Die Formel-4-Winterserie hat im Spanischen Aragón ihren vierten Lauf ausgetragen. Mittendrin vier Schweizer Nachwuchsfahrer respektive -fahrerinnen. Bester Schweizer war – über die drei Rennen gesehen – Levi Arn. Der Solothurner, im Vorjahr Schweizer KZ2-Meister, belegte die Plätze 11, 6 und 6. In der Rookie-Wertung durfte der Fahrer aus dem Team Jenzer Motorsport zwei Mal als Dritter aufs Podium steigen. Wiederum stark auch die Leistung von Samuel Ifrid. Der ehemalige Kartpilot wurde im zweiten Rennen Gesamtfünfter und Zweiter bei den Rookies. Nach vier der fünf Veranstaltungen auf der iberischen Halbinsel liegt Ifrid mit 121 Punkten sensationell auf Gesamtrang 2 bei den Neulingen. Auch Arn ist in der Rooke-Wertung als Sechster gut dabei. Einen Punkt gab es auch für Chiara Bättig. Die Red-Bull-Juniorin aus dem Team Campos wurde im dritten Lauf Zehnte – und war am Wochenende zwei Mal «best female driver». Für Max Kammerlander, Teamkollege von Ifrid bei Cram Motorsport, endeten die Rennen in Aragón auf den Plätzen 25, 25 und 23.

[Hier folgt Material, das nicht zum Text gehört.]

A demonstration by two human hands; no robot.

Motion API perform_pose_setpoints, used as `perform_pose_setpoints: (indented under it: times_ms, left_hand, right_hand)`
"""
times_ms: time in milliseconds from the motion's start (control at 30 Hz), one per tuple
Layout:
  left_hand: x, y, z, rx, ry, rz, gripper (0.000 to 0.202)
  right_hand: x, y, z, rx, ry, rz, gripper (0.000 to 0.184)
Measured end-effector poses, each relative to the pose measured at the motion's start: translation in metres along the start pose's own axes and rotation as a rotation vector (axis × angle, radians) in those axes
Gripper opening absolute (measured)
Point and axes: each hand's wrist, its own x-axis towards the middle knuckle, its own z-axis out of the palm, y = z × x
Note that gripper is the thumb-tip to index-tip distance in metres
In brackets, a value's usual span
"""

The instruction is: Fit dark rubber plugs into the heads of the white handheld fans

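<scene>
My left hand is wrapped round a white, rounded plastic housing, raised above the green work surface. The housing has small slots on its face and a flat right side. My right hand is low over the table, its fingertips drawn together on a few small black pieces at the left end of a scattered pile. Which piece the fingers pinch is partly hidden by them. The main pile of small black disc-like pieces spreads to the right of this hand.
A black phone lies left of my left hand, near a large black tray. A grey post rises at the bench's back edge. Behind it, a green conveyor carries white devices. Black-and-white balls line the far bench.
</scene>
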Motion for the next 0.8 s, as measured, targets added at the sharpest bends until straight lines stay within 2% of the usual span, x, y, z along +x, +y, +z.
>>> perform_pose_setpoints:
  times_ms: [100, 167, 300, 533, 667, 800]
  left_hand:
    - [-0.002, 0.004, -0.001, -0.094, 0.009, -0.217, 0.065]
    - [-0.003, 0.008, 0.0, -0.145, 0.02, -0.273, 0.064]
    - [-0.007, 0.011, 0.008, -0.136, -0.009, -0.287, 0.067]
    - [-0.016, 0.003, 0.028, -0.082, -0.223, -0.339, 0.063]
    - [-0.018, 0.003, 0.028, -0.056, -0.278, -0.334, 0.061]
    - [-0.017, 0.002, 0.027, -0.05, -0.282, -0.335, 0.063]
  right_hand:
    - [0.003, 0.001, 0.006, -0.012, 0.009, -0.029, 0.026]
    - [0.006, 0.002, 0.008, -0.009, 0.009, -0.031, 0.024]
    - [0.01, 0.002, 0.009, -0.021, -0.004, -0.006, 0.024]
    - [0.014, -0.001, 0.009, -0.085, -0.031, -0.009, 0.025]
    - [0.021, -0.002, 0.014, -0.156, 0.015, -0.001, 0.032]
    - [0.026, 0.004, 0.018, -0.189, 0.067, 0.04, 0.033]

Knapp am Podest vorbei schrammte Kart-Pilot Alexis Genolet im Championnat de Ligue Rhône-Alpes bei den X30-Senioren. Der Genfer musste sich nach der Pole-Position mit Rang 4 begnügen, hatte im Rennen allerdings auch keine leichte Aufgabe. Die am Ende vor ihm liegenden Fahrer fuhren alle für dasselbe Team… «Trotzdem war es eine gute Vorbereitung für die Schweizer Meisterschaft und die FIA Academy», meinte Genolet.
Den Einstand nach Mass feierte am Wochenende Mathias Schläppi beim Deutschen Rallye Cup. Beim ersten Aufeinandertreffen in Kempenich wiederholte der Berner Oberländer seinen Vorjahressieg. Wie bei seiner DRC-Premiere 2025 fuhr er auch diesmal mit seinem Co-Piloten Markus Kubiak im Peugeot 208 R2 zum Sieg in der Klasse NC2 und übernahm damit die Führung im Ravenol DRC. Voraussetzung dafür war nicht allein der Klassensieg, sondern auch, dass er dabei die meisten Klassengegner und somit die höchste Punktzahl erreicht hatte. «Kempenich war für mich bekanntes Terrain, dadurch konnte ich eine gute Pace gehen. Zudem haben wir mit verschiedenen Reifenmischungen experimentiert», erläutert Schläppi. «Es stärkt das Selbstbewusstsein, vorne zu liegen, aber abgerechnet wird erst ganz am Schluss.»